## AIM OF THE EXERCISE:
Produce a faithful copy of the data, one that leaves out the pictures.

==== INFORMATION SUPPLIED ====

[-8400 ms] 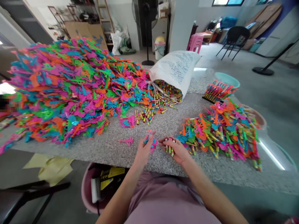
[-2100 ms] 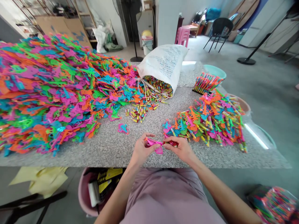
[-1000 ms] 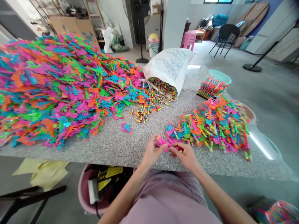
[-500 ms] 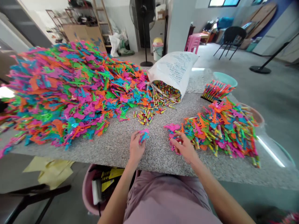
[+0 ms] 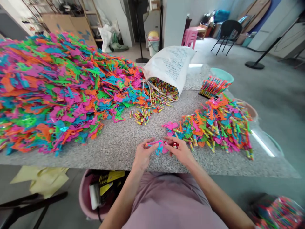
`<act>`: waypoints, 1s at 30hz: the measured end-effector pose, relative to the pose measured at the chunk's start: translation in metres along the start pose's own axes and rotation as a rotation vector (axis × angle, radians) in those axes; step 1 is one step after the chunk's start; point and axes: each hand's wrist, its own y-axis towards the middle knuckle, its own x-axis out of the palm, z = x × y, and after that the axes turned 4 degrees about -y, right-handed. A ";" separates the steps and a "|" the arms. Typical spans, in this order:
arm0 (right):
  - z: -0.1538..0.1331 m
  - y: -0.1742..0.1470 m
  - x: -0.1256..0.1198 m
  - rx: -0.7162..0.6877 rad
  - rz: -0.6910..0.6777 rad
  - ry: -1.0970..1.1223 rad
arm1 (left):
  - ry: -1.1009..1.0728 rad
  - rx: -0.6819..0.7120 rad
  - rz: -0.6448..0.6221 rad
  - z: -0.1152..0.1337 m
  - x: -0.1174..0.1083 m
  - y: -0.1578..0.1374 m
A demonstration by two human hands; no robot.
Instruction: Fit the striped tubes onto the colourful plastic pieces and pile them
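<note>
Close to the table's near edge, my left hand [image 5: 143, 155] pinches small pink and blue plastic pieces [image 5: 160, 147]. My right hand [image 5: 181, 152] meets it from the other side, fingers closed around a small red tube [image 5: 175, 145] with pink plastic at the fingertips. The exact shapes between the fingers are too small to make out. To the right lies a heap of plastic pieces joined to striped tubes [image 5: 214, 127]. A few loose striped tubes [image 5: 142, 115] are scattered ahead of my hands, before the mouth of a white sack [image 5: 170, 65].
A large mound of coloured plastic pieces [image 5: 66, 86] covers the left of the speckled stone table [image 5: 119, 149]. A black rack of upright tubes [image 5: 213, 87] stands at the back right, near a green basin [image 5: 222, 75]. Below the table is a pink bin [image 5: 83, 197].
My right hand has left the edge of the right-hand heap and come in to my left hand. The pieces in both hands now meet. The view has shifted somewhat to the right.
</note>
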 end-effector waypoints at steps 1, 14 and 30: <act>-0.001 -0.002 0.000 -0.012 0.018 -0.008 | -0.035 -0.025 -0.020 0.000 0.002 0.000; -0.005 -0.009 -0.005 -0.132 0.010 -0.326 | 0.183 0.088 -0.111 0.007 0.002 -0.007; 0.007 -0.004 -0.026 -0.119 -0.071 -0.532 | 0.528 0.166 -0.357 0.004 -0.006 0.028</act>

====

## EXERCISE RESPONSE:
[-8400 ms] 
[-2100 ms] 
[-1000 ms] 
[-500 ms] 
[+0 ms] 
`<act>`: waypoints, 1s at 30hz: the measured end-effector pose, relative to the pose measured at the chunk's start: translation in metres along the start pose's own axes and rotation as a rotation vector (axis × angle, radians) in those axes; step 1 is one step after the chunk's start; point and axes: each hand's wrist, its own y-axis towards the middle knuckle, its own x-axis out of the palm, z = x × y, and after that the axes turned 4 degrees about -y, right-handed. A ";" separates the steps and a "|" the arms. Typical spans, in this order:
arm0 (right):
  - z: -0.1538..0.1331 m
  - y: -0.1742..0.1470 m
  - x: -0.1256..0.1198 m
  - rx: -0.7162..0.6877 rad
  - rz: -0.6910..0.6777 rad
  - ry: -1.0970..1.1223 rad
arm1 (left):
  - ry: -1.1009..1.0728 rad
  - rx: -0.6819..0.7120 rad
  - rz: -0.6448..0.6221 rad
  - z: -0.1152..0.1337 m
  - x: -0.1174..0.1083 m
  - y: -0.1578..0.1374 m
A demonstration by two human hands; no robot.
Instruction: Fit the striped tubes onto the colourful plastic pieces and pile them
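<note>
Close to the table's near edge, my left hand [image 5: 143, 155] pinches small pink and blue plastic pieces [image 5: 160, 147]. My right hand [image 5: 181, 152] meets it from the other side, fingers closed around a small red tube [image 5: 175, 145] with pink plastic at the fingertips. The exact shapes between the fingers are too small to make out. To the right lies a heap of plastic pieces joined to striped tubes [image 5: 214, 127]. A few loose striped tubes [image 5: 142, 115] are scattered ahead of my hands, before the mouth of a white sack [image 5: 170, 65].
A large mound of coloured plastic pieces [image 5: 66, 86] covers the left of the speckled stone table [image 5: 119, 149]. A black rack of upright tubes [image 5: 213, 87] stands at the back right, near a green basin [image 5: 222, 75]. Below the table is a pink bin [image 5: 83, 197].
My right hand has left the edge of the right-hand heap and come in to my left hand. The pieces in both hands now meet. The view has shifted somewhat to the right.
</note>
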 end-effector waypoints at steps 1, 14 and 30: <act>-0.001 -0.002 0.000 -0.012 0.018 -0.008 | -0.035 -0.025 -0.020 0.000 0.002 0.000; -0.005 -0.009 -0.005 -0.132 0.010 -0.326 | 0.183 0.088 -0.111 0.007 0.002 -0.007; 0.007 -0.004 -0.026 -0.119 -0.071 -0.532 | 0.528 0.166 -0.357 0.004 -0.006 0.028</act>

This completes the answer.